Ferguson said he sees similarities between the decision to roll back DACA and the Trump administration’s early efforts to ban travel from certain predominately Muslim countries in the Middle East. Washington state also challenged that executive order, which courts have blocked.
About 4 in 5 people covered under the DACA program are from Mexico and Central American countries.
Targeting a group of people for certain treatment because of their national origin would violate the Constitution’s equal protection clause, Ferguson said.
“If a majority of DREAMers were caucasian, does anybody really think the president would have taken the action he took yesterday?” Ferguson asked, using a common term for DACA recipients.
The suit will say Trump’s decision on DACA is arbitrary and capricious, allegations that would violate the Administrative Procedure Act. It will also claim that the administration did not properly lay out its reasoning behind canceling the program, a process claim that would also violate the act.

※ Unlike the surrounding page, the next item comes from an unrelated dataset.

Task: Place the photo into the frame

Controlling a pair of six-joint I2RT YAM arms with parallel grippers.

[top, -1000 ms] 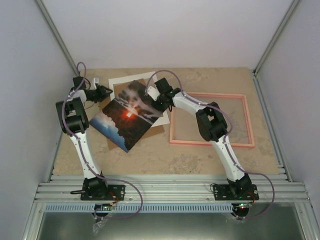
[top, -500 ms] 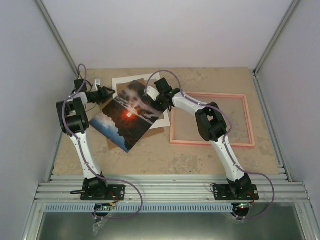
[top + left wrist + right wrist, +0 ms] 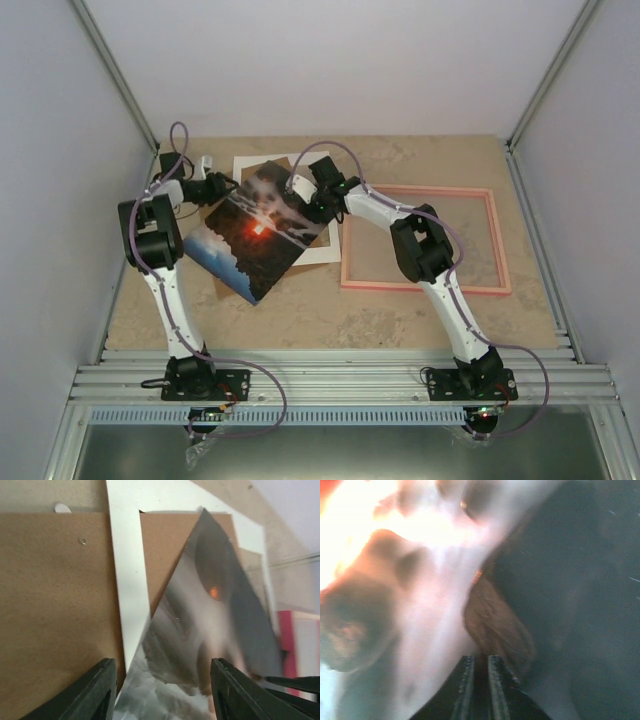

And if the government were to use information that DACA recipients provided when they registered for the program to enforce immigration actions, it would violate the Constitution’s due process clause, the lawsuit alleges.
Democratic attorneys general have been preparing to bring legal action to save DACA as Trump sent signals he would cancel it. In an interview Tuesday, New Mexico Attorney General Hector Balderas (D) told The Hill he anticipated a long fight.
“It’s only the beginning of a long debate and a protracted legal battle,” Balderas said. “Various attorneys general from across the country are preparing to defend DACA recipients. The Constitution applies [to them] as well in terms of equal protection and due process.”
White House press secretary Sarah Huckabee Sanders on Tuesday said it would be up to Congress to pass a fix before the program expires in six months.
“The president’s DACA decision today brings us closer to a safer, fairer and legal immigration system,” Sanders said. “Now that he has ended this unsustainable and unconstitutional program imposed by the previous administration, the president is calling on the men and women in Congress to fulfill their duty to the American people by truly reforming our immigration system for the good of all people.”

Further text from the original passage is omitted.